What is expected — Check each line of the material, and show the ones that include the word "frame".

Supplied material —
↓↓↓
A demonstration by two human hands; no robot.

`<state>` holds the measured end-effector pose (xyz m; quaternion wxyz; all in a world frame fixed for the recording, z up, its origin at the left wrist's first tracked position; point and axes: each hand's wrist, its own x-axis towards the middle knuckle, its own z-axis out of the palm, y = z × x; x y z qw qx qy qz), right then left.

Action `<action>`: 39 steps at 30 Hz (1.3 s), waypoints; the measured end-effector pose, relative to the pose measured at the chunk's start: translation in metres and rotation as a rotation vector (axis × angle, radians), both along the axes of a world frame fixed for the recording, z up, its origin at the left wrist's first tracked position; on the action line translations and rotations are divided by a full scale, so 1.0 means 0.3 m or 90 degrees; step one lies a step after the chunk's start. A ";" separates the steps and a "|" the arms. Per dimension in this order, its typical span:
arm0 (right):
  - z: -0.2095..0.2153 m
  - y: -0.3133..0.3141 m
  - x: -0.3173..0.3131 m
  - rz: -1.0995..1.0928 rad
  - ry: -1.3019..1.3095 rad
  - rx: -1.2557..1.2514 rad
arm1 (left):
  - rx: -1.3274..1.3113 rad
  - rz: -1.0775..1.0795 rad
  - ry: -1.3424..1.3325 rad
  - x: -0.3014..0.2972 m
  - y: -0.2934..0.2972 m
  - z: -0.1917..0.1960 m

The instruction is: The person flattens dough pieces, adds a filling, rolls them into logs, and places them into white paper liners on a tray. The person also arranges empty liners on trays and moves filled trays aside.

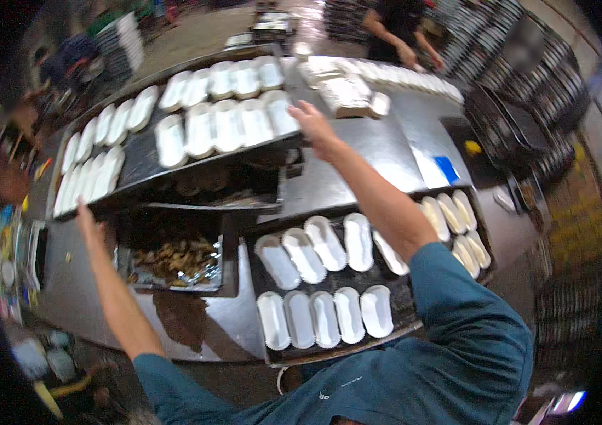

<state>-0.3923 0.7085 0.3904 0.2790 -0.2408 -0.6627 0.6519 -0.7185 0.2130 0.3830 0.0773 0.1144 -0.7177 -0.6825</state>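
Observation:
A long dark tray [141, 166] loaded with several white oval paper boats is lifted over the steel counter. My left hand [88, 225] grips its near-left corner and my right hand [315, 126] grips its right end. Both arms are stretched forward in blue sleeves. Below them a second dark tray [264, 283] with two rows of white oval boats lies flat on the counter close to my body.
A pan of browned food [173, 261] lined with foil sits under the lifted tray. Stacked white boats [347, 93] and a blue item [446, 168] lie on the steel counter [357, 173]. Another person [396, 32] works at the far end beside racks of dark trays [520, 64].

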 end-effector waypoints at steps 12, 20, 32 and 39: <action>-0.306 0.439 0.827 -0.058 -0.144 0.460 | 0.031 0.011 0.259 0.974 0.235 -0.123; -0.542 1.244 0.623 -0.117 -0.319 0.670 | -0.115 0.138 0.100 1.848 0.370 -0.356; -0.616 1.372 0.370 -0.041 -0.401 1.003 | -0.319 0.222 0.047 2.381 0.496 -0.369; -0.065 0.881 0.842 0.292 -0.052 0.333 | -0.291 -0.342 0.285 2.186 1.330 -0.159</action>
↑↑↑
Written response —
`<state>` holds the measured end-effector pose (xyz m; quaternion wxyz; all in a world frame fixed for the recording, z up, its origin at the left wrist's first tracked position; point and axes: each hand's wrist, its own x-axis towards the middle knuckle, its own z-axis out of the palm, y = z × x; x y z qw qx qy qz), right then left.
Action `<action>`: 39 steps at 30 Hz (1.3 s), waypoints; the measured end-effector pose, relative to the pose measured at the chunk's start: translation in metres and rotation as a rotation vector (axis × angle, radians), both along the axes of a world frame fixed for the recording, z up, its origin at the left wrist's first tracked position; on the action line translations and rotations are divided by a full scale, so 1.0 means 0.3 m or 90 degrees; step one lies a step after the chunk's start. A ";" separates the steps and a "|" the arms. Per dimension in this order, its typical span:

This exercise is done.